I was in to see Sadiq Adatia, chief investment officer of Sun Life
Global Investments, last week so I asked him what he thinks about the
outlook for Canada. He wasn’t optimistic. After talking about his
confidence in the U.S. recovery, he told me: “Canada is turning a corner
too, but in the opposite direction.” We may not see gross domestic
product growth above 2% this year.
Adatia sees five problems:
- Household debt. “We’ve had a great run in our markets, fuelled by consumer spending,” Adatia told me. “Consumers have added a ton of debt to their balance sheets.” Indeed, we learned on June 15 that Canada’s household credit market debt (consumer credit, mortgage and loan debt), measured as a percentage of personal disposable income reached 152% in the first quarter of this year. That’s a new record. Actual borrowing has slowed, but income has too. According to the Bank of Montreal (BMO), the percentage of Canadian households with debt-service ratios above 40% of income – a level considered to be vulnerable by lenders – has risen over 6%. That’s “slightly above the past decade norm,” reports BMO.
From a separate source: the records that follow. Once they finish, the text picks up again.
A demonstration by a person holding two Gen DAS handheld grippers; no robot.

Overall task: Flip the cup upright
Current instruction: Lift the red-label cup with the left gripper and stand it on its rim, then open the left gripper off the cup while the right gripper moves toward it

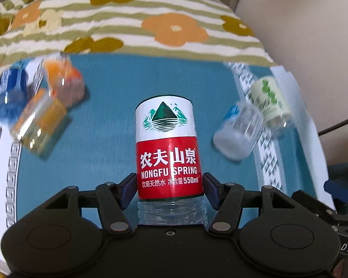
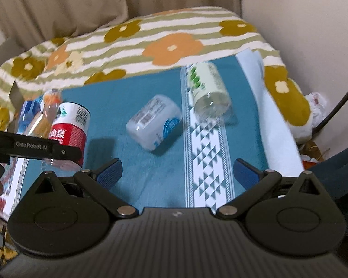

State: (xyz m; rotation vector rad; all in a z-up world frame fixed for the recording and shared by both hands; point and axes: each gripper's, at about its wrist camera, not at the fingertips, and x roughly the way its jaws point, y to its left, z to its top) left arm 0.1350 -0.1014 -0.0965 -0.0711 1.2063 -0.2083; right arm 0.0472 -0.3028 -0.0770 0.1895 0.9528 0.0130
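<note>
My left gripper (image 1: 169,191) is shut on a cut-off clear bottle cup with a red and white Nongfu Spring label (image 1: 168,148), its pads on both sides near the clear end. It also shows in the right wrist view (image 2: 69,128), held by the left gripper (image 2: 58,151) at the left. My right gripper (image 2: 177,173) is open and empty above the teal cloth. A white and blue cup (image 2: 154,121) and a pale green labelled cup (image 2: 208,90) lie on their sides ahead of it; both also show in the left wrist view (image 1: 239,129) (image 1: 270,99).
Several orange and blue labelled cups (image 1: 34,102) lie clustered at the left of the teal patterned cloth (image 1: 109,120). A flowered striped blanket (image 1: 127,23) covers the far side. Beige curtain and wall stand behind. A cable (image 2: 336,106) runs at the right.
</note>
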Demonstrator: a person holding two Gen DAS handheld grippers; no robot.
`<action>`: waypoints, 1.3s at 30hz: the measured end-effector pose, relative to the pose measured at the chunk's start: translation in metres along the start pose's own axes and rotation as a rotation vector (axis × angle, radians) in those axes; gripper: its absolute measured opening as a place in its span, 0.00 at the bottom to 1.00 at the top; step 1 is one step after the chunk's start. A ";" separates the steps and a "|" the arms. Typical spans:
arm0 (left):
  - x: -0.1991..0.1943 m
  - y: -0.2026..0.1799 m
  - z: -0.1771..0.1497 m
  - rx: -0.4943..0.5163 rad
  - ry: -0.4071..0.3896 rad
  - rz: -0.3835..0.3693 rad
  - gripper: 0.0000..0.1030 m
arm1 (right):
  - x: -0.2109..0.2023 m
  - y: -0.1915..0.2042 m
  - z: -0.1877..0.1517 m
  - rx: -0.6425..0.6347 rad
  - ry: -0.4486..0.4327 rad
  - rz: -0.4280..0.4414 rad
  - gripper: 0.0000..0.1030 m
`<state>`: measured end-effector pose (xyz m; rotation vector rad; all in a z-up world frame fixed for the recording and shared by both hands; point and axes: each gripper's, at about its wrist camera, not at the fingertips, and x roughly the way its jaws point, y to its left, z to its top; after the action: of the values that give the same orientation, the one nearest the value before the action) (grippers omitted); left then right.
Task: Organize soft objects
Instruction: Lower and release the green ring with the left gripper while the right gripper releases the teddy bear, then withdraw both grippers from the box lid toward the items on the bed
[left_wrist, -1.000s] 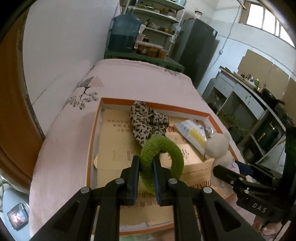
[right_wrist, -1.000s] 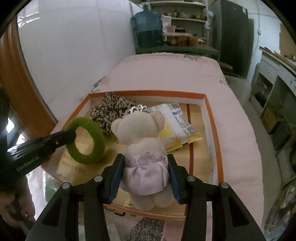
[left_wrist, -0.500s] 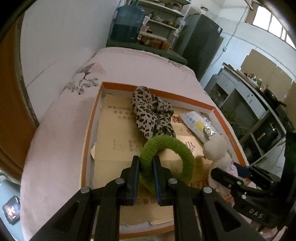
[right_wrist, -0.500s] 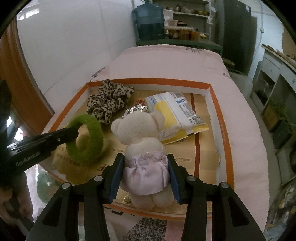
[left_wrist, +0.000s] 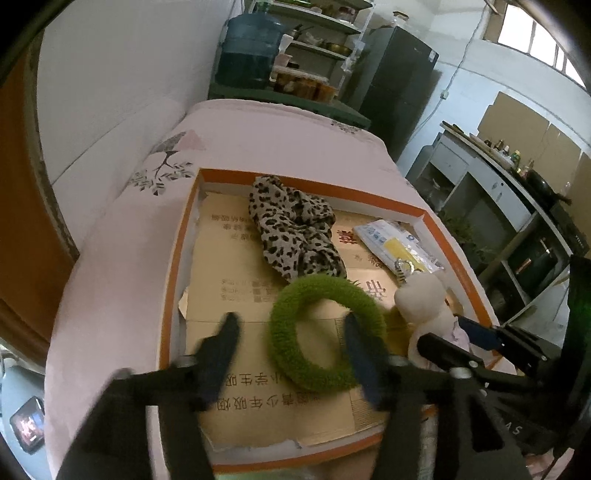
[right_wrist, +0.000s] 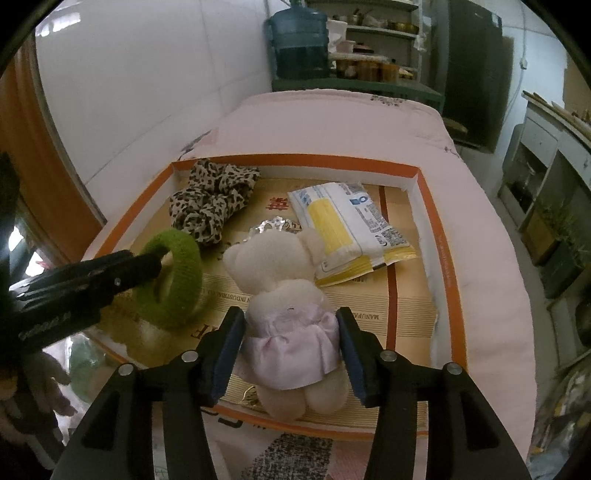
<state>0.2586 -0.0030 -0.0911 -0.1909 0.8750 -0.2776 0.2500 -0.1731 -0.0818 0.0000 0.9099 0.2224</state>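
A fuzzy green ring (left_wrist: 325, 332) lies in the orange-rimmed box (left_wrist: 173, 280) on its cardboard floor. My left gripper (left_wrist: 291, 332) is open, its blurred fingers either side of the ring and apart from it. The ring also shows in the right wrist view (right_wrist: 173, 280). My right gripper (right_wrist: 291, 332) stands around a cream teddy bear in a lilac dress (right_wrist: 284, 295), which rests on the box floor; its pads sit at the dress sides with small gaps. A leopard-print scrunchie (left_wrist: 295, 236) lies at the box's far left.
A white and yellow packet (right_wrist: 347, 229) lies in the far right of the box, a small silver tiara (right_wrist: 273, 226) behind the bear's head. The box (right_wrist: 439, 258) sits on a pink bedcover (right_wrist: 332, 125). A white wall runs along the left.
My left gripper has opened and let go of the green ring, which dropped flat onto the cardboard. My right gripper has widened around the bear, and the bear now rests on the box floor.
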 end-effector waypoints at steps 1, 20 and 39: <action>-0.001 0.001 0.000 -0.006 -0.002 -0.003 0.62 | 0.000 0.000 0.000 0.000 -0.001 0.000 0.53; -0.028 -0.007 0.000 0.019 -0.040 0.018 0.62 | -0.017 0.003 -0.004 -0.002 -0.018 -0.005 0.59; -0.081 -0.025 -0.008 0.055 -0.123 0.035 0.62 | -0.067 0.013 -0.010 -0.002 -0.077 -0.009 0.59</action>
<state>0.1989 -0.0011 -0.0302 -0.1402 0.7471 -0.2544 0.1997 -0.1738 -0.0347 0.0025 0.8324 0.2138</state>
- Housing prices. Adatia thinks a double-digit drop in prices is possible. “We think there’s going to be a pullback across the board,” he said. “Some regions may be hit harder than others, but I think a 5%-to-15% drop is definitely in the cards.” That may be a conservative call. Across Canada, home prices are up 12% relative to where they were before the most recent recession.
- Global factors. No surprise here: There’s trouble in Europe, a slowdown in China and the U.S. recovery (while it gives Adatia reason for optimism) remains vulnerable to global economic factors. These are all potential threats to Canada. By the way, Adatia does not believe there will be a hard landing in China.
- Rising interest rates (eventually). Adatia doesn’t expect the Bank of Canada to move on rates this year, but they may start to come up in 2013: “Until we see a better resolution in the eurozone and a stronger U.S. economy, the Bank of Canada is not going to jump out too far ahead, particularly given that the U.S. Federal Reserve has already said it’s not going to raise rates until 2014.” When it happens, higher rates will dampen spending by a lot of highly indebted households.
- Unemployment. “We’re probably going to see unemployment move up,” said Adatia. “I’m not convinced the employment picture is really as strong as it looks right now.” The four points listed above could each contribute to job losses.
Are we headed down a path similar to the one Americans took toward
the end of the last decade? “These are the same things that were going
on in the U.S. economy before it faltered,” Adatia told me. “We’re
probably where the U.S. was a few years back.” Meanwhile, the U.S.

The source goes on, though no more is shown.